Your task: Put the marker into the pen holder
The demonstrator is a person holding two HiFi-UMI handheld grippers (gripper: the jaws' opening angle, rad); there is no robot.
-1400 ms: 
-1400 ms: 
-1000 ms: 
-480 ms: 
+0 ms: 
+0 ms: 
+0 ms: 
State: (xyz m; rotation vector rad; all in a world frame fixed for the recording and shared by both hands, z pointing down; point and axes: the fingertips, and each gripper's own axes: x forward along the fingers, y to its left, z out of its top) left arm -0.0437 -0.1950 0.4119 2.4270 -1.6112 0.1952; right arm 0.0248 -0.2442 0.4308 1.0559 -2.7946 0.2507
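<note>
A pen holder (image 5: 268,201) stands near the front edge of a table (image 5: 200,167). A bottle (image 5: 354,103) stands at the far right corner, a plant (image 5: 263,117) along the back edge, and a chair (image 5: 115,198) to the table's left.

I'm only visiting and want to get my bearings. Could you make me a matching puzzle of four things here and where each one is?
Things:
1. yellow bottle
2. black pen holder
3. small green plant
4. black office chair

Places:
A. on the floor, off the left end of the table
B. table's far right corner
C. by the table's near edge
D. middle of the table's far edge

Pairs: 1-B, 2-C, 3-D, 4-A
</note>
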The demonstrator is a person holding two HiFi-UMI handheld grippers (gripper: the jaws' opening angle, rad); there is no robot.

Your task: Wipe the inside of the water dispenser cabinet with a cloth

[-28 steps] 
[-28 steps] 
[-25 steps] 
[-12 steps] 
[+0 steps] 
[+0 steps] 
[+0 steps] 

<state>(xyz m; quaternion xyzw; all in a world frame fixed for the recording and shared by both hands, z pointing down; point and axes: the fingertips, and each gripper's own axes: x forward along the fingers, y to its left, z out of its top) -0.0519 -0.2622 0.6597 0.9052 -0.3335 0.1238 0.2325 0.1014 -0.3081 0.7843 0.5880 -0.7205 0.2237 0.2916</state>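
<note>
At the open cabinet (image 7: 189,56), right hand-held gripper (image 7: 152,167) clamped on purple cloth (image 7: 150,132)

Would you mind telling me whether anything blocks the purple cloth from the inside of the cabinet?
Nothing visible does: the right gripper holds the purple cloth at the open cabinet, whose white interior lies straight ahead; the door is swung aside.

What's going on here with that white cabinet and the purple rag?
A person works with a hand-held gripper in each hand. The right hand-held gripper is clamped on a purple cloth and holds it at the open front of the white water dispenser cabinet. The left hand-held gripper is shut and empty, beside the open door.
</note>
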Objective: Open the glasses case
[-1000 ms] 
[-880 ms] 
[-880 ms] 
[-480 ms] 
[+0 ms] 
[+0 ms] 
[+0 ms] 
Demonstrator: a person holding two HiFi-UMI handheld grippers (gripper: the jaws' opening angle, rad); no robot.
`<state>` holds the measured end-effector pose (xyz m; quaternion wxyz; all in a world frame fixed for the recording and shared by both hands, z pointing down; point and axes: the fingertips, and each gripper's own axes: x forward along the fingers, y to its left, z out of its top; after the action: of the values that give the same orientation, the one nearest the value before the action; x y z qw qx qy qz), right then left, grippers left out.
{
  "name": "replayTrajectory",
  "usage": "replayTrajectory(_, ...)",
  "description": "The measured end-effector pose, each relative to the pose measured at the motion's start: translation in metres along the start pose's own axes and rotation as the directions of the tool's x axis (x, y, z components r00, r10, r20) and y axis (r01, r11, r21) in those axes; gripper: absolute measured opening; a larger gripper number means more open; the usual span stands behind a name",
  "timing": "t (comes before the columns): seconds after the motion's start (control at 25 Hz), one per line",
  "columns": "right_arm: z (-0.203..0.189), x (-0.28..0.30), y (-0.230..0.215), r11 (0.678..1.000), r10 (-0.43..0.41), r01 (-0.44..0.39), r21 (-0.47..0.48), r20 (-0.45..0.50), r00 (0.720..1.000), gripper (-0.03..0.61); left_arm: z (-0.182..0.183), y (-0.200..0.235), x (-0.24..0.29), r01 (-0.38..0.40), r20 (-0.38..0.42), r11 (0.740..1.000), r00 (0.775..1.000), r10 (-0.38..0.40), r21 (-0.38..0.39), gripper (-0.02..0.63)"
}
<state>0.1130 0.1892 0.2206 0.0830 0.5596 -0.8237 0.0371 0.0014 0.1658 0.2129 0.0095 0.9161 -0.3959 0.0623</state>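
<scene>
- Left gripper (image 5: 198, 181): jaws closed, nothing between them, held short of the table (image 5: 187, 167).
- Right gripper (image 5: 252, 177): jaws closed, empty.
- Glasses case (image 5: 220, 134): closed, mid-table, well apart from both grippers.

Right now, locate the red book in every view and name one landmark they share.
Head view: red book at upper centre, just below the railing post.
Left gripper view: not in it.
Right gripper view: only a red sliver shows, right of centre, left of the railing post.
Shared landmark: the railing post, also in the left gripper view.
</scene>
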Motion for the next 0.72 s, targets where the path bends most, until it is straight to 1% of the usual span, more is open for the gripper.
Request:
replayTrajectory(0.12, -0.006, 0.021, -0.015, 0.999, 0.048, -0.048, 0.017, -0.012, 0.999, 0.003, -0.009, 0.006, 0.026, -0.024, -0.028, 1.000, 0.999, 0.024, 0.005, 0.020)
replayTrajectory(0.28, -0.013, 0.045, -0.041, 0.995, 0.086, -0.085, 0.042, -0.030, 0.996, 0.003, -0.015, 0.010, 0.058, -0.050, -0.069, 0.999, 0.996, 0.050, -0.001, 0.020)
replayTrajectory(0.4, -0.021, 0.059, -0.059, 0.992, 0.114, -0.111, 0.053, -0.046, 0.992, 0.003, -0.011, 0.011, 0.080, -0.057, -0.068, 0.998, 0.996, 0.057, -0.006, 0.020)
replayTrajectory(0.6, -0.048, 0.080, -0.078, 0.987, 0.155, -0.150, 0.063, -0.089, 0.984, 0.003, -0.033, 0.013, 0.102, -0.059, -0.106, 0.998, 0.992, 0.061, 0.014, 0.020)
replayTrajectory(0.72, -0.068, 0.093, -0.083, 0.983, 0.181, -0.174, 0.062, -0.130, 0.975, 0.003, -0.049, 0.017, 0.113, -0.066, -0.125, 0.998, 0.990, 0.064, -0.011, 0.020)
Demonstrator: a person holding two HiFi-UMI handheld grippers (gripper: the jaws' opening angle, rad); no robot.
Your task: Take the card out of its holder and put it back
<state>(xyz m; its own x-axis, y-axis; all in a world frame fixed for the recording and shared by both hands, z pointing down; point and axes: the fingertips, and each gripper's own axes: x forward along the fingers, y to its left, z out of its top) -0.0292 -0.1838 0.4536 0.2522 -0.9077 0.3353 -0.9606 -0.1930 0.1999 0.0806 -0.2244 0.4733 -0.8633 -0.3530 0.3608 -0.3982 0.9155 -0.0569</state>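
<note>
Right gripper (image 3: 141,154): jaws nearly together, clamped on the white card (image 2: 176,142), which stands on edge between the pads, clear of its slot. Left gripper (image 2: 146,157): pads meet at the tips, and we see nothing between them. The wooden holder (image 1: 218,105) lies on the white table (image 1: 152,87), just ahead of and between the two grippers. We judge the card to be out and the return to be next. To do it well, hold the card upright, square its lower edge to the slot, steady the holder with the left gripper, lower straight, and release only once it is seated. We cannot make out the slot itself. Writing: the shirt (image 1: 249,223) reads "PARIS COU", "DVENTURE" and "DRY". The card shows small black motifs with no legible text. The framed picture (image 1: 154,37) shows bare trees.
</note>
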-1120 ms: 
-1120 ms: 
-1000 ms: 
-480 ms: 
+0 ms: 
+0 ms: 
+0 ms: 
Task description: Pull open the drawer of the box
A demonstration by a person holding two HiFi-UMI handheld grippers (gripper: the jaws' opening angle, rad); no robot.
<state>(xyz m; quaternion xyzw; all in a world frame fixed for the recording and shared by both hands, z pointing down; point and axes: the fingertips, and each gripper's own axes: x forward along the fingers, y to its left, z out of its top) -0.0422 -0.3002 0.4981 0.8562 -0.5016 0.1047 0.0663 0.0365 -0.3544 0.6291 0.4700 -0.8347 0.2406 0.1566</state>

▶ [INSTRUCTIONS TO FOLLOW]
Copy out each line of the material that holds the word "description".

▶ [ANSWER TO THIS TASK]
  "description": "The measured end-effector pose, each relative to the pose measured at the motion's start: translation in metres along the start pose's own axes and rotation as the directions of the tool's x axis (x, y, z components r00, r10, r20) and y axis (r01, r11, r21) in those axes; gripper: absolute measured opening; a larger gripper number means more open; the usual span stands behind a name",
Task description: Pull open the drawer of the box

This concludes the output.